Veículos usados para o transporte de moradores de Campo Magro, na região metropolitana de Curitiba, foram incendiados  - Divulgação/Prefeitura de Campo Magro
Veículos usados para o transporte de moradores de Campo Magro, na região metropolitana de Curitiba, foram incendiados Imagem: Divulgação/Prefeitura de Campo Magro

Lorena Pelanda

Colaboração para o UOL, em Curitiba

02/12/2021 11h56

13 veículos usados para o transporte de moradores de Campo Magro, na região metropolitana de Curitiba, foram incendiados por volta das duas horas da madrugada de hoje, no pátio da prefeitura do município. Dois homens armados invadiram e renderam os vigias que faziam a segurança do local. Em seguida, atearam fogo nos ônibus e caminhões com coquetel molotov, de acordo com a prefeitura. No local ainda foram pichadas frases com protestos contra a polícia local: "A Roni executa, o estado finge que não vê".

Em entrevista ao UOL, o prefeito de Campo Magro Cláudio Casagrande diz que acredita que o incêndio tem relação com confrontos ocorridos ontem. "É uma manifestação de pessoas que estão em uma invasão na cidade há um ano e meio. Na quarta-feira houve um confronto entre a polícia e os invasores e deixou uma pessoa morta. O pátio tem cem veículos e conseguimos, por sorte, salvar muita coisa".

Ainda segundo a prefeitura, cerca de duzentas famílias invadiram uma área de proteção ambiental. A reintegração de posse foi autorizada, mas por conta da pandemia, a retirada das famílias ainda não foi realizada.

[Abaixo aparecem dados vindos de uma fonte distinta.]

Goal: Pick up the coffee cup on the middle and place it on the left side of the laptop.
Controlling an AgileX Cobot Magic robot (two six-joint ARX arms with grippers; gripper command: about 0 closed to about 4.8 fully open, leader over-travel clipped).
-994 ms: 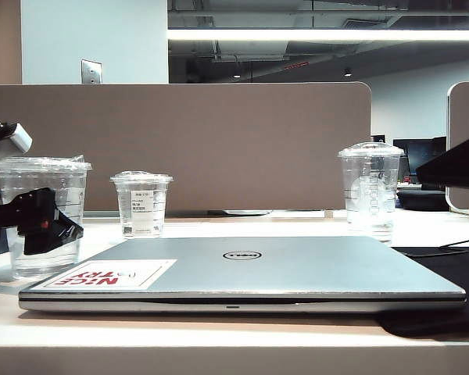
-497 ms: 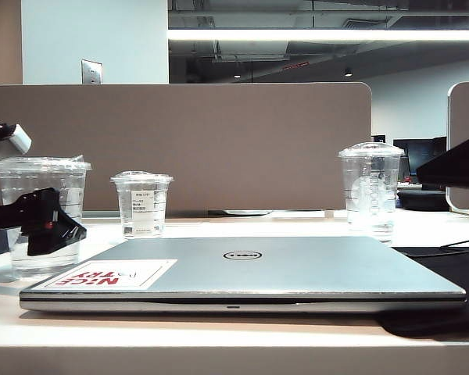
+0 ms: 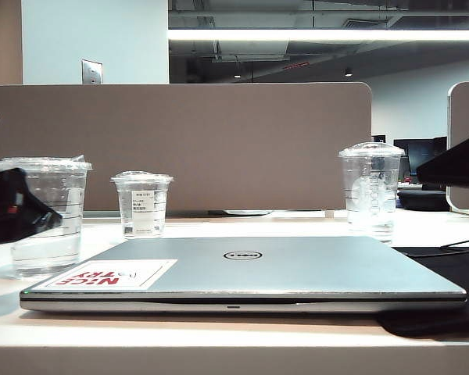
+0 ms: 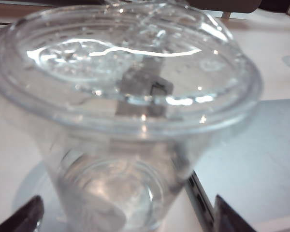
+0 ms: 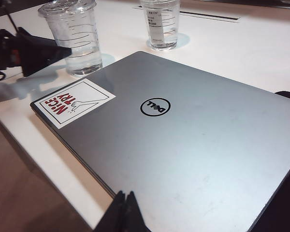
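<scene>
The coffee cup stood upright on the white table, just beside the left edge of the laptop and near the corner bearing the "NICE TRY" sticker. By the look of it, placement was done and the step in hand was withdrawal.

The left gripper was released: its two black fingertips stood wide apart on either side of the cup base in the left wrist view, and no contact with the wall was visible. To retreat well, the jaws should be kept fully spread and drawn straight back from the cup, away from the laptop. Any sideways drift risks clipping the thin wall or the overhanging lid rim and tipping the cup.

The cup was clear thin plastic, tapered toward the base, with a flat ridged lid and dark horizontal lines. It appeared light and easily pushed.

The laptop was closed, slim, matte silver-grey, with a round logo on its lid.

A smaller clear cup with a white label stood behind the laptop. A taller dome-lidded cup stood well apart to the right.

The right gripper hung over the laptop's near edge, clenched and holding nothing.
</scene>
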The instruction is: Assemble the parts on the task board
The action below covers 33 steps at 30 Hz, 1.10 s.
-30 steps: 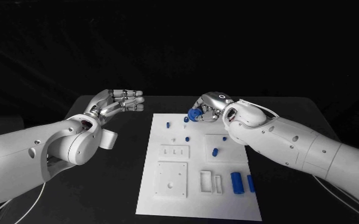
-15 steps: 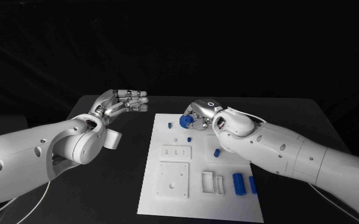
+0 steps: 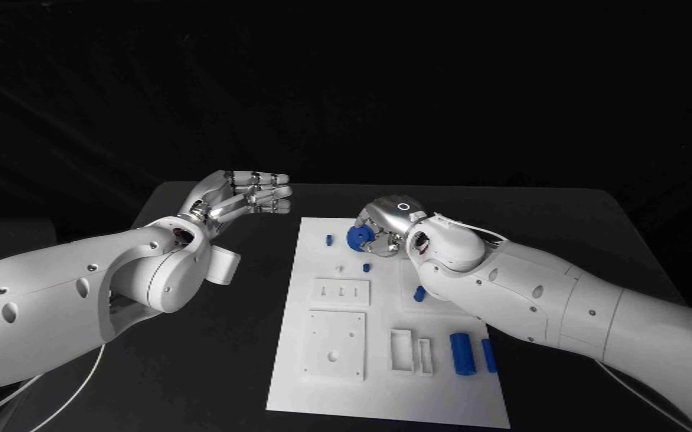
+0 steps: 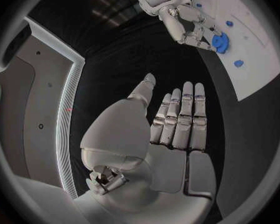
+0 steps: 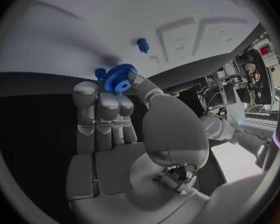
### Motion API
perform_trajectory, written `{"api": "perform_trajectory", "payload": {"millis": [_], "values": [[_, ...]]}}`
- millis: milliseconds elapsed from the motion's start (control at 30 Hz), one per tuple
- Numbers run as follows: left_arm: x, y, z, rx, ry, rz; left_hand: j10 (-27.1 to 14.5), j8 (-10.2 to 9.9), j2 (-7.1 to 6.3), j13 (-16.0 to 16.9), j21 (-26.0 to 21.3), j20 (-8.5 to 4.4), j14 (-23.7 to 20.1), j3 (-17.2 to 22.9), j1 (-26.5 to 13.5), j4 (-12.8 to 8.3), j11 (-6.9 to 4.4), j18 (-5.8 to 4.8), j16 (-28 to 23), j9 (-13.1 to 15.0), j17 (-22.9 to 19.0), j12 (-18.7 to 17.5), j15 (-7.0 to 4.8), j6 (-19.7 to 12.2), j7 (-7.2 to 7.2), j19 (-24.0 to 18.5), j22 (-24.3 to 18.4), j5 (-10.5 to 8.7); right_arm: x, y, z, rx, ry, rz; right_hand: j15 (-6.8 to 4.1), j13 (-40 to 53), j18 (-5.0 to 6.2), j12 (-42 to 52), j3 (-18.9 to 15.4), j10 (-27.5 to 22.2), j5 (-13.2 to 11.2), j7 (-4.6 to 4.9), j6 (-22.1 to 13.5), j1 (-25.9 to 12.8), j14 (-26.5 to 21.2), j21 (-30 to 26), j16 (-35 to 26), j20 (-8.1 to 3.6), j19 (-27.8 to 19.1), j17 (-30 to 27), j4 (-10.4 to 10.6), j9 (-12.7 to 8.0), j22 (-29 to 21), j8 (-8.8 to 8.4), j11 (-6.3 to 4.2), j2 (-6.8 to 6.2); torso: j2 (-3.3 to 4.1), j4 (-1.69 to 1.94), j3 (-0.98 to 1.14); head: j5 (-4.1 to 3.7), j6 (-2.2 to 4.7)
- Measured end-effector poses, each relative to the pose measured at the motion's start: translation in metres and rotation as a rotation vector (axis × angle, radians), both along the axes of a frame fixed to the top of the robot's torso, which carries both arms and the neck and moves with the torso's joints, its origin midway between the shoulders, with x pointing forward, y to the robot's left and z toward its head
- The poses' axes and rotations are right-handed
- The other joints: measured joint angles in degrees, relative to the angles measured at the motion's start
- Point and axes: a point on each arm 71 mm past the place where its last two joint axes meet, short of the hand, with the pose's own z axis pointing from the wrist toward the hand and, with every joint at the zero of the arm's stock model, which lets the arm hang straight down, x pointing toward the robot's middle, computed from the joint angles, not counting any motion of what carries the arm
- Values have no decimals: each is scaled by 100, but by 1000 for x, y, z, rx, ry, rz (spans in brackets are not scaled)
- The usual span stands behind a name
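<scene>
My right hand point(image 3: 387, 222) pinches a blue gear point(image 3: 361, 239) between thumb and fingertips, just above the far end of the white task board point(image 3: 335, 392). The right wrist view shows the blue gear point(image 5: 119, 78) at the fingertips of my right hand point(image 5: 115, 124), close over the board point(image 5: 71, 30), with a small blue peg point(image 5: 142, 45) standing a little beyond it. My left hand point(image 3: 242, 195) hovers left of the board, fingers straight and together, holding nothing. From the left wrist, the left hand point(image 4: 177, 124) faces the right hand point(image 4: 187, 25) and its gear point(image 4: 219, 44).
On the board stand small blue pegs point(image 3: 329, 241) point(image 3: 366, 268) and a short blue piece point(image 3: 420, 294). Two blue cylinders point(image 3: 460, 352) point(image 3: 488, 355) lie near its right edge. White raised blocks point(image 3: 335, 344) and slotted blocks point(image 3: 410, 350) sit at the near half. Black table point(image 3: 216, 372) surrounds the board.
My right hand has carried the gear leftward and down, closer to the board's far left area. The left hand has barely shifted.
</scene>
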Motion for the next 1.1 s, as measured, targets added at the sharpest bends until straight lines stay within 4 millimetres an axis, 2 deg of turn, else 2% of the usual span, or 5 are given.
{"api": "perform_trajectory", "payload": {"millis": [200, 567, 1100], "values": [[0, -1, 0, 0, 1, -2, 0, 0, 0, 0, 0, 0, 0, 0, 0, 0, 0, 0, 0, 0, 0, 0, 0, 0, 0, 0, 0, 0, -1, 3, -3, -10, -7, -2, 0, 0, 0, 0, 0, 0, 0, -3, 3, 31, 0, 32, 0, 0, 0, 0, 0, 0, 0, 2, 0, -31, -1, -4, 1, 8, -1], [0, -1, 0, -1, 2, -5, 0, 0, 0, 0, 0, 0, 0, 0, 0, 0, 0, 0, 0, 0, 0, 0, 0, 0, 0, 0, -1, 0, -1, 5, -10, -23, -1, 0, 0, 0, 0, 0, 0, 9, 0, -3, 3, 31, 0, 32, 0, 0, 0, 0, 0, 0, 0, 1, 9, -31, -1, -4, 5, 10, -51], [0, -1, 0, -1, 4, -6, 0, 0, 0, 0, 0, 0, 0, 0, 0, 0, 0, 0, 0, 0, 0, 0, 0, 0, 0, 0, 3, 0, 3, 3, -13, -29, -3, -14, 0, -50, 0, -23, 32, 10, -27, -3, 4, 8, 0, 32, 0, 0, 0, -48, 32, -3, 0, -10, 10, -54, 1, -5, -1, 18, -91]]}}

O prédio da Prefeitura e da Secretaria Municipal de Saúde foram pichados com ameaças - Divulgação/Prefeitura de Campo Magro - Divulgação/Prefeitura de Campo Magro
O prédio da Prefeitura e da Secretaria Municipal de Saúde foram pichados com ameaças
Imagem: Divulgação/Prefeitura de Campo Magro

"No nosso cadastro tem 500 famílias, mas muitas não vivem lá e, inclusive, algumas pessoas tentam vender os terrenos para se aproveitar da situação", diz o prefeito.

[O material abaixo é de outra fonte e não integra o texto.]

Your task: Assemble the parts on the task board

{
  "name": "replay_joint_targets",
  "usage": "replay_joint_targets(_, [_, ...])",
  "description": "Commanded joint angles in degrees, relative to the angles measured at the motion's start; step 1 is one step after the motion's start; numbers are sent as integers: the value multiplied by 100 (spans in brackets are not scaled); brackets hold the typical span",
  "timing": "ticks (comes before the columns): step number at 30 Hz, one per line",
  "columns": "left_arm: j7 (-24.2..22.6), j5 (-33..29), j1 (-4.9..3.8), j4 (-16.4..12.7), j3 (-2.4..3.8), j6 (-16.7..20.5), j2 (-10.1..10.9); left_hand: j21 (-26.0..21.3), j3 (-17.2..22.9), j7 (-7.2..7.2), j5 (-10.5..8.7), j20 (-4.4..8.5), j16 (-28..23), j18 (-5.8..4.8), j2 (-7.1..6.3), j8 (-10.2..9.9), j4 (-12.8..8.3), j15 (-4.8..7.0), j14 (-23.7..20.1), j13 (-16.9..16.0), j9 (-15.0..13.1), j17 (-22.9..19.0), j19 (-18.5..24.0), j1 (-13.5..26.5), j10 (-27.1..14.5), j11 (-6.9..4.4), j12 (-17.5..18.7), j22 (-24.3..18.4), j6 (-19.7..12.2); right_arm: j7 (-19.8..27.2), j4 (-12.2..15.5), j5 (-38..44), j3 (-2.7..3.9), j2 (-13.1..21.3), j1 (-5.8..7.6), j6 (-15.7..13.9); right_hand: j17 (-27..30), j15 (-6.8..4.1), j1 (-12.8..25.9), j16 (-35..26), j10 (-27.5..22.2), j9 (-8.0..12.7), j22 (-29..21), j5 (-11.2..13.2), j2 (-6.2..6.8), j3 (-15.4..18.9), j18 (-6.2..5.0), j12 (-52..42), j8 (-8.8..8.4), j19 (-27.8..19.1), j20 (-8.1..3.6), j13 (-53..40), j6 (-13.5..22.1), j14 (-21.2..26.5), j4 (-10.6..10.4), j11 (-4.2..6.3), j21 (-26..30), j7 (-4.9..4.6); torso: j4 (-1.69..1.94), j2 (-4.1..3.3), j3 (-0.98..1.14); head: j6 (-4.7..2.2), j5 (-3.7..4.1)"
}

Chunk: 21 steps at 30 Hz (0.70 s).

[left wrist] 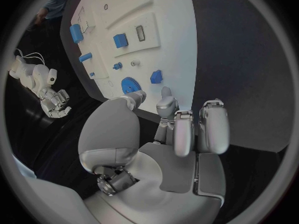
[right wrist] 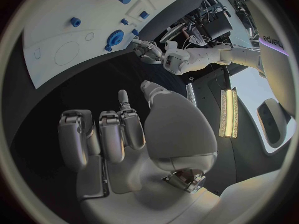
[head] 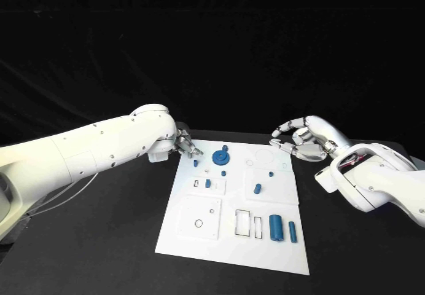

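Observation:
The white task board (head: 204, 243) lies in the middle of the black table. A blue gear (head: 220, 160) stands near the board's far edge, with small blue pieces (head: 194, 164) (head: 208, 183) (head: 257, 188) around it. A blue cylinder (head: 276, 227) and a thin blue bar (head: 292, 231) lie near the front right. My left hand (head: 184, 145) hovers at the board's far left corner, fingers loosely bent, holding nothing. The left wrist view shows that hand (left wrist: 168, 134) just off the board's edge, close to the gear (left wrist: 130, 84). My right hand (head: 300, 140) floats beyond the far right corner, fingers curved and apart, holding nothing.
Rectangular slots (head: 242, 222) and a square plate with a small round hole (head: 200, 219) mark the board's front half. Black table surface surrounds the board on all sides. The right wrist view shows the board (right wrist: 56, 30) and the left hand (right wrist: 146, 50) across it.

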<state>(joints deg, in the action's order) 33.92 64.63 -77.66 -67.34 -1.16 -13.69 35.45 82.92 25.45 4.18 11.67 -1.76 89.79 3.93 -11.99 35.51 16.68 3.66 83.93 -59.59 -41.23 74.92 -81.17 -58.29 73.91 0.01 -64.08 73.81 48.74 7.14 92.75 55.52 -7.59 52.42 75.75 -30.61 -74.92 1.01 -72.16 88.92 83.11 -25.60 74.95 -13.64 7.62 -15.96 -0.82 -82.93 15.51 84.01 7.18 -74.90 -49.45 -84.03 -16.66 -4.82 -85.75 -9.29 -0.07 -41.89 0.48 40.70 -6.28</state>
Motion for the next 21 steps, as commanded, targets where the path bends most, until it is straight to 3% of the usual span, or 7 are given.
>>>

Três ônibus que foram destruídos pelas chamas eram usados para fazer o transporte de 89 crianças com deficiência, que são atendidas pela APAE da cidade.

Os demais veículos eram utilizados pelas secretarias de saúde, obras, agricultura e defesa social. "O incêndio poderia ser ainda maior, já que o fogo não conseguiu se alastrar. Em um ônibus para cadeirantes, por exemplo, o fogo não se propagou, já que ele é adaptado e não tem tanto material inflamável. O prejuízo estimado é de R$ 7 milhões. É muita coisa para uma cidade pequena".

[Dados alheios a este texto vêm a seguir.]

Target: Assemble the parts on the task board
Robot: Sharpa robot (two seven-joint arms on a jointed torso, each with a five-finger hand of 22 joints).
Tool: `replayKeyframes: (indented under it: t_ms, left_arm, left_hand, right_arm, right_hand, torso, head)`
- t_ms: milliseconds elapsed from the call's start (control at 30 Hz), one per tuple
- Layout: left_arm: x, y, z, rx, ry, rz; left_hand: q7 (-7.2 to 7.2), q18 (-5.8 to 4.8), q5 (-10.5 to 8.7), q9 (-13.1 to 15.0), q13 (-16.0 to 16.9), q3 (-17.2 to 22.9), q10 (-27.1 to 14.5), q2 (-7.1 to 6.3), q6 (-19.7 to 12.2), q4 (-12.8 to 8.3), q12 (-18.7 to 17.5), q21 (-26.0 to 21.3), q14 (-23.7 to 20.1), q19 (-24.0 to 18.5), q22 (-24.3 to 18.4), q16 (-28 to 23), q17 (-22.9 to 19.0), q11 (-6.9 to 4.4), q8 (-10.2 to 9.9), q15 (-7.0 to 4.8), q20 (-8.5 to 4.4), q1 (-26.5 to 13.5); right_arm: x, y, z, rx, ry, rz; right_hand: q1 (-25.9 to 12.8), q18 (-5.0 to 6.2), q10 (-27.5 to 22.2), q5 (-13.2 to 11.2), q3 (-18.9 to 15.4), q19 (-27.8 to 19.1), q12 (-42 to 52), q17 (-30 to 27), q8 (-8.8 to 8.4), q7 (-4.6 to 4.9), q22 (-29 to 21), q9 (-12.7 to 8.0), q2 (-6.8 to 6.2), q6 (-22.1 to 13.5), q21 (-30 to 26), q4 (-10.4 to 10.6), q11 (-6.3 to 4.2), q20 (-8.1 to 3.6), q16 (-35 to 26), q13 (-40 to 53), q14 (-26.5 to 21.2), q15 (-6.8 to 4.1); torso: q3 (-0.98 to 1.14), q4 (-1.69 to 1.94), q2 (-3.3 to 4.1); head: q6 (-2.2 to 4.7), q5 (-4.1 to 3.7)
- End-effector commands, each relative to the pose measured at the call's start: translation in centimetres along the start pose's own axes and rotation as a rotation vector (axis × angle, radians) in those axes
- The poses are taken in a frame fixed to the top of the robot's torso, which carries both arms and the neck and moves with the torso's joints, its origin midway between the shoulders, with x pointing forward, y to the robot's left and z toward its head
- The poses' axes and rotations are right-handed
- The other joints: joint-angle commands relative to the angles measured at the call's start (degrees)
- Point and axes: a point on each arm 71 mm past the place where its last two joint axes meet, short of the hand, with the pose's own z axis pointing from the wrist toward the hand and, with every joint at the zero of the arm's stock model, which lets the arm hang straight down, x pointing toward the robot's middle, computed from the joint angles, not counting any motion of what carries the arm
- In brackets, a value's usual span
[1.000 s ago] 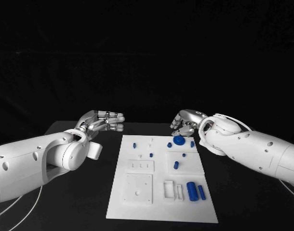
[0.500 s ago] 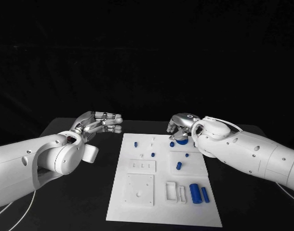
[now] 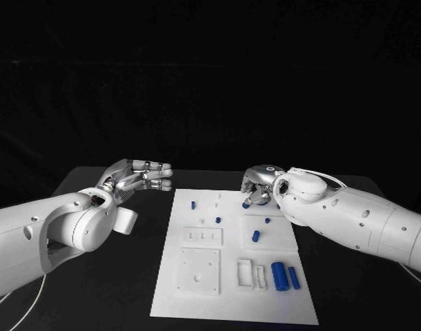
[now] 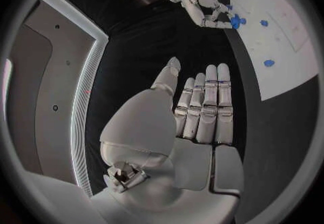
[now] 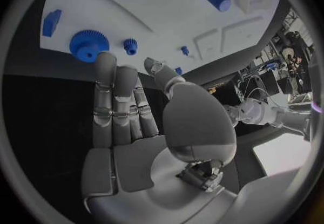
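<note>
Hiding most of the large blue gear point(image 3: 248, 204) behind the right hand point(image 3: 259, 182) in the head view, leaving a blue sliver showing; not telling there whether fingers are touching it. Leaving contact between fingertips point(image 5: 105, 61) and gear point(image 5: 88, 45) uncertain in the right wrist view too. Cutting off the task board point(image 5: 169, 13) at that circle's rim. Cutting off the board point(image 4: 287, 46) likewise in the left wrist view. Showing the small pegs point(image 3: 194, 204) near the board's far edge too tiny for reading their shape.
</note>
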Motion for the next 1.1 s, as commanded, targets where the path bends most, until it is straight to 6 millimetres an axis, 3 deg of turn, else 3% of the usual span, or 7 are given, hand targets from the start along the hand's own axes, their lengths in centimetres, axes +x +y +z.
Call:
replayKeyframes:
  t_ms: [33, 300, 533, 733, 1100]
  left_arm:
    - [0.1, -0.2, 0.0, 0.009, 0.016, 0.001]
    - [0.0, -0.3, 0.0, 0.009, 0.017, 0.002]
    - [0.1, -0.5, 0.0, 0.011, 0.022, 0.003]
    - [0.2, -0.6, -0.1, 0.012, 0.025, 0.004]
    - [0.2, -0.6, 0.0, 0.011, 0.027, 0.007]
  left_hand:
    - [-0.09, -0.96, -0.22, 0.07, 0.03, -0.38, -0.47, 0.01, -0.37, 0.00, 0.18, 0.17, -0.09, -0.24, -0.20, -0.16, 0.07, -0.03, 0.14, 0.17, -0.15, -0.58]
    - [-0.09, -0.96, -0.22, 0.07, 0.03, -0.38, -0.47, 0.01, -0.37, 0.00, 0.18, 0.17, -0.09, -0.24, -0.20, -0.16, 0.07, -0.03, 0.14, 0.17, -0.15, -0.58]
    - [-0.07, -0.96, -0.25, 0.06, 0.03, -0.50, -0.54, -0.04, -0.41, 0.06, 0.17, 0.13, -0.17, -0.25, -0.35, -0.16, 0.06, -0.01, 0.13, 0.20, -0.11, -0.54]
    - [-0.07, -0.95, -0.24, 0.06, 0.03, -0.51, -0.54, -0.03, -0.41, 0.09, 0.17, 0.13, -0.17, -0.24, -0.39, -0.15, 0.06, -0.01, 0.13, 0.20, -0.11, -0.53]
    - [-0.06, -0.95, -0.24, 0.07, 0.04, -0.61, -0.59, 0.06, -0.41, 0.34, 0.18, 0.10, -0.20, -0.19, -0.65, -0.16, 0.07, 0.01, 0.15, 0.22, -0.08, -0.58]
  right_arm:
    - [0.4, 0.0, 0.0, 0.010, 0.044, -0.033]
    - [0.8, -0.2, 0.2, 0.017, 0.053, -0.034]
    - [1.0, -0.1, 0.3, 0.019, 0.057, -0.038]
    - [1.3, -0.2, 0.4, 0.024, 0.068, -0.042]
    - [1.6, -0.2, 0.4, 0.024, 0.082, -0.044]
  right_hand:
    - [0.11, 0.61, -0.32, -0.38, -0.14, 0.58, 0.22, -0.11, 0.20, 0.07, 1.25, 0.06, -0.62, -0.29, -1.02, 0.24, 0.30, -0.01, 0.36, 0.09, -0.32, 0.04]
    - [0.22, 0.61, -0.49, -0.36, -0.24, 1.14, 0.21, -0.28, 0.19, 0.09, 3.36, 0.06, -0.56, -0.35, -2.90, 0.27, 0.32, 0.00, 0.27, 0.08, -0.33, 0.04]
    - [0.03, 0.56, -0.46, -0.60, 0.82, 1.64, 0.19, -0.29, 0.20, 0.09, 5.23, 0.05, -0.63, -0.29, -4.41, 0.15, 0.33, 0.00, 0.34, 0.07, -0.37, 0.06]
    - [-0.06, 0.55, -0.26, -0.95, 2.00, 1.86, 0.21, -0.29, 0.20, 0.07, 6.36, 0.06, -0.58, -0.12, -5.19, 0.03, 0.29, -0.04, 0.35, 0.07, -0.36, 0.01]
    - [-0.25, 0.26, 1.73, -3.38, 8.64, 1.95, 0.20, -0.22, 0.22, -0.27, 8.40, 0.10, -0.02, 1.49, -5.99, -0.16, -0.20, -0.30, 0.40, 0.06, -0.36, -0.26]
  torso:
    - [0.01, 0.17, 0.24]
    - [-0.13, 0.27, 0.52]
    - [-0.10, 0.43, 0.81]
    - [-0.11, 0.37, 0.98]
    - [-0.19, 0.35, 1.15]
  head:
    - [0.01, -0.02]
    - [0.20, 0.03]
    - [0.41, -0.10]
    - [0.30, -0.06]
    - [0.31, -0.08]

Além da destruição dos veículos, o prédio da Prefeitura e da Secretaria Municipal de Saúde também foram pichados com ameaças durante a madrugada.

O delegado da Polícia Civil do Paraná Cassiano Aufiero afirma que as investigações já começaram. "Acompanhamos o caso desde a madrugada e já acionamos a Criminalística e o Instituto de Identificação. Já foram coletadas várias evidências, que serão confrontadas com alguns dados que possuímos. Tudo levar a crer que se trata de uma retaliação por causa de uma ação policial na madrugada anterior, contendo inclusive ameaças aos órgãos públicos".

Até agora, nenhum suspeito foi identificado.

Mesmo com os estragos, a administração municipal afirma que o transporte de passageiros está mantido, com outros veículos adaptados.